What you have to do ▸ Retype the listing that follows, word for word.

━━━━━ Collected material

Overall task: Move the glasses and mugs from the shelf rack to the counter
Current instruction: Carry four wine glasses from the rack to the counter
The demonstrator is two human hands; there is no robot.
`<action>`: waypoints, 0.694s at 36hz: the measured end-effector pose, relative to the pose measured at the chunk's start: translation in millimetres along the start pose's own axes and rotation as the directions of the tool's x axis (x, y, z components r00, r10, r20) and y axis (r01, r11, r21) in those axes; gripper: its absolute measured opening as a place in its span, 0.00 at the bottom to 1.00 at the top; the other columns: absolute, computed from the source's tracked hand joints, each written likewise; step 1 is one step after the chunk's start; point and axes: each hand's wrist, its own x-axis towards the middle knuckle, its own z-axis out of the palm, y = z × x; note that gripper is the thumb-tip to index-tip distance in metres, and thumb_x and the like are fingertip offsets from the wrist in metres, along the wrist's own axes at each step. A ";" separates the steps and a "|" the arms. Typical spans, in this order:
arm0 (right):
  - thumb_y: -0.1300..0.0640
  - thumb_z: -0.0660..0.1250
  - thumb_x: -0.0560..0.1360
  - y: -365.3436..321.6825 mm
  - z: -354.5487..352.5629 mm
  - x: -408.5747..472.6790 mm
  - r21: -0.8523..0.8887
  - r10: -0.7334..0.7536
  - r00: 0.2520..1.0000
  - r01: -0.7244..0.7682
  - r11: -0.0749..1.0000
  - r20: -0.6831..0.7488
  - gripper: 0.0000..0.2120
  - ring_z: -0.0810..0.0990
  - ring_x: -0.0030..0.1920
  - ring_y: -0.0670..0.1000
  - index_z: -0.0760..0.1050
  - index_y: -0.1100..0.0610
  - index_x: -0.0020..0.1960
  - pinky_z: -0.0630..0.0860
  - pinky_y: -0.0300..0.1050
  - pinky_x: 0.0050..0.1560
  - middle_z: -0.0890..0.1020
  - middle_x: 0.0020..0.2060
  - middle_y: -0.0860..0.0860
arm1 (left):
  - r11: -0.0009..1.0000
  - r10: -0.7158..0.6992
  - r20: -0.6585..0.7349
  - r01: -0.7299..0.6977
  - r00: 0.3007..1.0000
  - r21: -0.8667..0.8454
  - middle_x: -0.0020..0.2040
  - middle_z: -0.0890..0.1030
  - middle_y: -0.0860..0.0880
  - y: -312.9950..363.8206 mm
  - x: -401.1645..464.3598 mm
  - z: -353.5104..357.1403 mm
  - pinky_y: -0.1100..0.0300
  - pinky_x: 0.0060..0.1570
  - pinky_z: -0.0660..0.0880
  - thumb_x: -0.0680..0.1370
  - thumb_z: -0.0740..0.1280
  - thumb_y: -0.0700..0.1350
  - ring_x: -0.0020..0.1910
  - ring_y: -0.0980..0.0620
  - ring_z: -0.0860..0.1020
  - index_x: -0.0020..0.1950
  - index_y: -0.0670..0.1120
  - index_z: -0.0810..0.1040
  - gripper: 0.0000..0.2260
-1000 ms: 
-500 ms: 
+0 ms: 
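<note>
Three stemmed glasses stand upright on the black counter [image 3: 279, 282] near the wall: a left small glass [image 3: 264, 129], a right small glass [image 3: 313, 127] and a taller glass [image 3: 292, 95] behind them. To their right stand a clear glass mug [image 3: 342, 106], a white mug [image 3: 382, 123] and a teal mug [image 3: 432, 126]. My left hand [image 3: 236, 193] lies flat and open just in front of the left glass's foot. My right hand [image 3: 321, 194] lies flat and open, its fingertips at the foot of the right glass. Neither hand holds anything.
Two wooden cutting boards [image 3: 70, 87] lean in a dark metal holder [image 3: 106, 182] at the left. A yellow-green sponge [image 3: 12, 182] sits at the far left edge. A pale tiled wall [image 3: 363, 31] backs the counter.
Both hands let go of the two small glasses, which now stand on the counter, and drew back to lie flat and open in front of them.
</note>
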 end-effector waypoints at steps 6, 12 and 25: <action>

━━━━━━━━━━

Response below ▸
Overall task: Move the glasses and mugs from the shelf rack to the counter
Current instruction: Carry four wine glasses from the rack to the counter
The demonstrator is two human hands; there is no robot.
`<action>`: waypoints, 0.694s at 36hz: the measured end-effector pose, relative to the pose measured at the chunk's start: translation in millimetres along the start pose's own axes and rotation as the directions of the tool's x axis (x, y, z components r00, r10, r20) and y axis (r01, r11, r21) in those axes; gripper: its absolute measured opening as a place in its span, 0.00 at the bottom to 1.00 at the top; the other columns: absolute, computed from the source's tracked hand joints, each written likewise; step 1 is one step after the chunk's start; point and axes: each hand's wrist, its own x-axis towards the middle knuckle, its own z-axis out of the palm, y = z × x; note that gripper is the thumb-tip to index-tip distance in metres, and thumb_x and the like are fingertip offsets from the wrist in metres, along the wrist's own axes at each step. A ";" separates the steps and a "|" the arms. Typical spans, in this order:
arm0 (right):
  - thumb_y: -0.1300..0.0640
  - thumb_z: -0.0660..0.1250
  - thumb_x: -0.0560..0.1360
  - y: -365.3436..321.6825 mm
  - z: -354.5487..352.5629 mm
  - x: -408.5747..472.6790 mm
  - r21: -0.8523..0.8887
  - r10: -0.7334..0.7536
  - r00: 0.2520..1.0000
  - r01: -0.7244..0.7682
  - r11: -0.0749..1.0000
  - r20: -0.6831..0.7488
  - gripper: 0.0000..0.2120
  - ring_z: -0.0810..0.0990
  - ring_x: -0.0030..0.1920
  - ring_y: -0.0670..0.1000
  - index_z: -0.0760..0.1050
  - index_y: -0.1100..0.0610
  - index_x: -0.0020..0.1960
  - pinky_z: -0.0630..0.0860
  - pinky_y: -0.0300..0.1050
  - pinky_x: 0.0050..0.1560
  - middle_z: -0.0890..0.1020
  - middle_x: 0.0020..0.2060
  - middle_y: -0.0860..0.0860
arm1 (left):
  - r11: -0.0009..1.0000
  - r10: -0.7158..0.6992
  - r20: -0.6585..0.7349
  - r01: -0.7299..0.6977
  - r00: 0.3007..1.0000
  - r21: -0.8667..0.8454
  - middle_x: -0.0020..0.2040
  - middle_z: -0.0890..0.1030
  - middle_y: -0.0860..0.0880
  - y: -312.9950..363.8206 mm
  - x: -401.1645..464.3598 mm
  - z: -353.5104..357.1403 mm
  - pinky_y: -0.1100..0.0300
  - pinky_x: 0.0060..0.1570
  - pinky_z: -0.0660..0.0880
  - thumb_x: -0.0680..0.1370
  - thumb_z: -0.0740..0.1280
  - thumb_y: -0.0700..0.1350
  - ring_x: -0.0020..0.1910
  - ring_y: -0.0980..0.0620
  - ring_z: -0.0860..0.1020
  - index_x: -0.0020..0.1950
  - index_y: -0.0670..0.1120
  - index_z: -0.0810..0.1040
  - gripper: 0.0000..0.2260
-1000 ms: 
-500 ms: 
+0 ms: 
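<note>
Three stemmed glasses stand upright on the black counter [image 3: 279, 282] near the wall: a left small glass [image 3: 264, 129], a right small glass [image 3: 313, 127] and a taller glass [image 3: 292, 95] behind them. To their right stand a clear glass mug [image 3: 342, 106], a white mug [image 3: 382, 123] and a teal mug [image 3: 432, 126]. My left hand [image 3: 236, 193] lies flat and open just in front of the left glass's foot. My right hand [image 3: 321, 194] lies flat and open, its fingertips at the foot of the right glass. Neither hand holds anything.
Two wooden cutting boards [image 3: 70, 87] lean in a dark metal holder [image 3: 106, 182] at the left. A yellow-green sponge [image 3: 12, 182] sits at the far left edge. A pale tiled wall [image 3: 363, 31] backs the counter.
Both hands let go of the two small glasses, which now stand on the counter, and drew back to lie flat and open in front of them.
</note>
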 end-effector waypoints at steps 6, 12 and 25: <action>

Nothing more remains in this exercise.